*EXERCISE PROMPT*:
Could you retype all of the data below exactly as given?

*DATASET EXTRACT*:
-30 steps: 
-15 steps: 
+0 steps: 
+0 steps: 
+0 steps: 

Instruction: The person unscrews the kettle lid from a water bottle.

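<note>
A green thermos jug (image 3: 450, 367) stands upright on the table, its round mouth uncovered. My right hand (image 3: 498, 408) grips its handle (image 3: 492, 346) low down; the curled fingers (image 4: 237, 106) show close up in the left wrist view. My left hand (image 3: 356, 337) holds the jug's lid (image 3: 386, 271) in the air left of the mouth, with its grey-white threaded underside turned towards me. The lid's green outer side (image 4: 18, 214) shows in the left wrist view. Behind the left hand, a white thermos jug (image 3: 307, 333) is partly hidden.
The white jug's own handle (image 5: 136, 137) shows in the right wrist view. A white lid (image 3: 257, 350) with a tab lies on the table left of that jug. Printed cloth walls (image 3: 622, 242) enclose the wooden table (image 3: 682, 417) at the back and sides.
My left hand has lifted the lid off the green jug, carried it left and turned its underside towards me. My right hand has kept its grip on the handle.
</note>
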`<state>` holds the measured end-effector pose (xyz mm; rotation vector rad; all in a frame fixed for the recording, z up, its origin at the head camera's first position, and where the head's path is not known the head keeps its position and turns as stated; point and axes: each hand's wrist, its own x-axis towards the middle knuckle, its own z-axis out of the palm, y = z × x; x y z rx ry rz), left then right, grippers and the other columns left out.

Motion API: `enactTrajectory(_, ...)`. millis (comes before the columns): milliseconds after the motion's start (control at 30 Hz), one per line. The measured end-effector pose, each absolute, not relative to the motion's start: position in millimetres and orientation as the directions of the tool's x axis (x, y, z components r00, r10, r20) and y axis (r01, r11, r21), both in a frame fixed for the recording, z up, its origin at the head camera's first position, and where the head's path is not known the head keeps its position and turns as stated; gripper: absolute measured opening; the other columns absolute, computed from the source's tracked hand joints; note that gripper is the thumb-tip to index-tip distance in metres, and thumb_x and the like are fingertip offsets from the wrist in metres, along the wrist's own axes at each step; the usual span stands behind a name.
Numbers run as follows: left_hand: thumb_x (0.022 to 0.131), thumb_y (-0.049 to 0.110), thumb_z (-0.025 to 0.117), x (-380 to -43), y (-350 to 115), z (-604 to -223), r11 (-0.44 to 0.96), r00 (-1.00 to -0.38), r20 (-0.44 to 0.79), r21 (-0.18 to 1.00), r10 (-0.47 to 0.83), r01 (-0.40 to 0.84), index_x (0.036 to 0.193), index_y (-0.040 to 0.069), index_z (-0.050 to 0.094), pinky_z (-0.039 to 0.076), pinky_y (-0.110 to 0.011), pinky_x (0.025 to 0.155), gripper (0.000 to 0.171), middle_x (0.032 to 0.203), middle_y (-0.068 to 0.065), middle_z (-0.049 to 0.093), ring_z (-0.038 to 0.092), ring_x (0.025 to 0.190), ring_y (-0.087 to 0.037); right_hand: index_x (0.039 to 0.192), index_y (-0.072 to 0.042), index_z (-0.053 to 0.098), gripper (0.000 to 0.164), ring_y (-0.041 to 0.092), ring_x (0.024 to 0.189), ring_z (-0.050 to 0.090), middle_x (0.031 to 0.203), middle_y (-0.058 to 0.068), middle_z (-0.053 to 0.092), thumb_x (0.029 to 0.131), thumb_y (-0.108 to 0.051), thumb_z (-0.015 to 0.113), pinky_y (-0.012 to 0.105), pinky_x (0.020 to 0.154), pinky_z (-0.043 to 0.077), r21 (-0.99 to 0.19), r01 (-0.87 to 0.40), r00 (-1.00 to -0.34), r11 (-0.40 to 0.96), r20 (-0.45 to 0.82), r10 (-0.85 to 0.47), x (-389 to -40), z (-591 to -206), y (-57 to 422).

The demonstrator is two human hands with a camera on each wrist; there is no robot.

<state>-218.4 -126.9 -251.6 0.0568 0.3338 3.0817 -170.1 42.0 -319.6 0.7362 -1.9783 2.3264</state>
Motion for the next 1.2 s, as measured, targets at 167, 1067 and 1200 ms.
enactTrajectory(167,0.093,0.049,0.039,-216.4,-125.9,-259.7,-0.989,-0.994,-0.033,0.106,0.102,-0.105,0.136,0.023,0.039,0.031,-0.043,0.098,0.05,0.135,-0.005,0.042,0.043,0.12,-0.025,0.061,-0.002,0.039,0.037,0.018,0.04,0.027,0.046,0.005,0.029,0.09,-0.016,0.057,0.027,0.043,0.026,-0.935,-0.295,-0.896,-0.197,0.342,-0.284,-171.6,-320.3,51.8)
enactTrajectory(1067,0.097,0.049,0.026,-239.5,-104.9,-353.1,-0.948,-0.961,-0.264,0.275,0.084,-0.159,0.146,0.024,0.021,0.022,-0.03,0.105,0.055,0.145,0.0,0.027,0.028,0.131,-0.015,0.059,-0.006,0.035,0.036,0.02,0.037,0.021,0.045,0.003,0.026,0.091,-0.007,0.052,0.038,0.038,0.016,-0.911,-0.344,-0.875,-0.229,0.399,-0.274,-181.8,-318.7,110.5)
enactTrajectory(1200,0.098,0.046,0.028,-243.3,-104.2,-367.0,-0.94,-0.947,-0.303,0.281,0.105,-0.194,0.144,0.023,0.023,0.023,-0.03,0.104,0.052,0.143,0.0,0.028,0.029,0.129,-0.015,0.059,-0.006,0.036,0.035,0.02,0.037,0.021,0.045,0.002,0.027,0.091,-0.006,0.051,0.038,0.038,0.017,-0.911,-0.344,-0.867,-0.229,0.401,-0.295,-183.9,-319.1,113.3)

*TASK SOLUTION*:
-30 steps: 
-15 steps: 
+0 steps: 
+0 steps: 
+0 steps: 

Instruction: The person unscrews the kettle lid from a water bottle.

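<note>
A green thermos jug (image 3: 450, 367) stands upright on the table, its round mouth uncovered. My right hand (image 3: 498, 408) grips its handle (image 3: 492, 346) low down; the curled fingers (image 4: 237, 106) show close up in the left wrist view. My left hand (image 3: 356, 337) holds the jug's lid (image 3: 386, 271) in the air left of the mouth, with its grey-white threaded underside turned towards me. The lid's green outer side (image 4: 18, 214) shows in the left wrist view. Behind the left hand, a white thermos jug (image 3: 307, 333) is partly hidden.
The white jug's own handle (image 5: 136, 137) shows in the right wrist view. A white lid (image 3: 257, 350) with a tab lies on the table left of that jug. Printed cloth walls (image 3: 622, 242) enclose the wooden table (image 3: 682, 417) at the back and sides.
My left hand has lifted the lid off the green jug, carried it left and turned its underside towards me. My right hand has kept its grip on the handle.
</note>
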`<state>` holds the measured end-effector pose (xyz mm; rotation vector rad; all in a frame fixed for the recording, z up, its origin at the head camera's first position, and where the head's path is not known the head keeps its position and turns as stated; point and axes: each hand's wrist, its own x-axis towards the middle knuckle, its own z-axis out of the palm, y = z × x; x y z rx ry rz), left then right, grippers and the other columns left out.

Motion API: `enactTrajectory(_, ...)`. millis (comes before the columns): milliseconds after the motion's start (control at 30 Hz), one per line. The measured end-effector pose, each absolute, not relative to the motion's start: position in millimetres and orientation as the directions of the tool's x axis (x, y, z components r00, r10, r20) and y axis (r01, r11, r21), both in a frame fixed for the recording, z up, its origin at the head camera's first position, and where the head's path is not known the head keeps its position and turns as stated; gripper: absolute measured opening; the other columns absolute, computed from the source's tracked hand joints; note that gripper is the thumb-tip to index-tip distance in metres, and thumb_x and the like are fingertip offsets from the wrist in metres, along the wrist's own axes at each step; the usual span stands behind a name.
Numbers run as follows: left_hand: thumb_x (0.022 to 0.131), thumb_y (-0.049 to 0.110), thumb_z (-0.025 to 0.117), x (-380 to -43), y (-350 to 115), z (-604 to -223), r11 (-0.44 to 0.96), r00 (-1.00 to -0.38), r20 (-0.44 to 0.79), r21 (-0.18 to 1.00), r10 (-0.47 to 0.83), r01 (-0.40 to 0.84), index_x (0.036 to 0.193), index_y (-0.040 to 0.069), index_z (-0.050 to 0.094), pinky_z (-0.039 to 0.076), pinky_y (-0.110 to 0.011), pinky_x (0.025 to 0.155), gripper (0.000 to 0.171), middle_x (0.032 to 0.203), middle_y (-0.068 to 0.065), middle_z (-0.049 to 0.093), ring_z (-0.038 to 0.092), ring_x (0.025 to 0.190), ring_y (-0.087 to 0.037); right_hand: index_x (0.039 to 0.192), index_y (-0.072 to 0.042), index_z (-0.053 to 0.098), gripper (0.000 to 0.164), ring_y (-0.041 to 0.092), ring_x (0.024 to 0.189), ring_z (-0.050 to 0.090), middle_x (0.031 to 0.203), middle_y (-0.058 to 0.068), middle_z (-0.053 to 0.092), thumb_x (0.029 to 0.131), thumb_y (-0.108 to 0.051), thumb_z (-0.015 to 0.113), pinky_y (-0.012 to 0.105), pinky_x (0.020 to 0.154), pinky_z (-0.043 to 0.077), r21 (-0.99 to 0.19), r01 (-0.87 to 0.40), r00 (-1.00 to -0.34), r11 (-0.40 to 0.96), r20 (-0.45 to 0.82), r10 (-0.85 to 0.47), x (-389 to -40), z (-591 to -206), y (-57 to 422).

The demonstrator is two human hands with a camera on each wrist; there is no robot.

<state>-218.4 -126.9 -251.6 0.0568 0.3338 3.0817 -170.1 42.0 -319.6 0.7362 -1.9783 2.3264</state>
Motion for the next 1.2 s, as measured, targets at 167, 1067 and 1200 ms.
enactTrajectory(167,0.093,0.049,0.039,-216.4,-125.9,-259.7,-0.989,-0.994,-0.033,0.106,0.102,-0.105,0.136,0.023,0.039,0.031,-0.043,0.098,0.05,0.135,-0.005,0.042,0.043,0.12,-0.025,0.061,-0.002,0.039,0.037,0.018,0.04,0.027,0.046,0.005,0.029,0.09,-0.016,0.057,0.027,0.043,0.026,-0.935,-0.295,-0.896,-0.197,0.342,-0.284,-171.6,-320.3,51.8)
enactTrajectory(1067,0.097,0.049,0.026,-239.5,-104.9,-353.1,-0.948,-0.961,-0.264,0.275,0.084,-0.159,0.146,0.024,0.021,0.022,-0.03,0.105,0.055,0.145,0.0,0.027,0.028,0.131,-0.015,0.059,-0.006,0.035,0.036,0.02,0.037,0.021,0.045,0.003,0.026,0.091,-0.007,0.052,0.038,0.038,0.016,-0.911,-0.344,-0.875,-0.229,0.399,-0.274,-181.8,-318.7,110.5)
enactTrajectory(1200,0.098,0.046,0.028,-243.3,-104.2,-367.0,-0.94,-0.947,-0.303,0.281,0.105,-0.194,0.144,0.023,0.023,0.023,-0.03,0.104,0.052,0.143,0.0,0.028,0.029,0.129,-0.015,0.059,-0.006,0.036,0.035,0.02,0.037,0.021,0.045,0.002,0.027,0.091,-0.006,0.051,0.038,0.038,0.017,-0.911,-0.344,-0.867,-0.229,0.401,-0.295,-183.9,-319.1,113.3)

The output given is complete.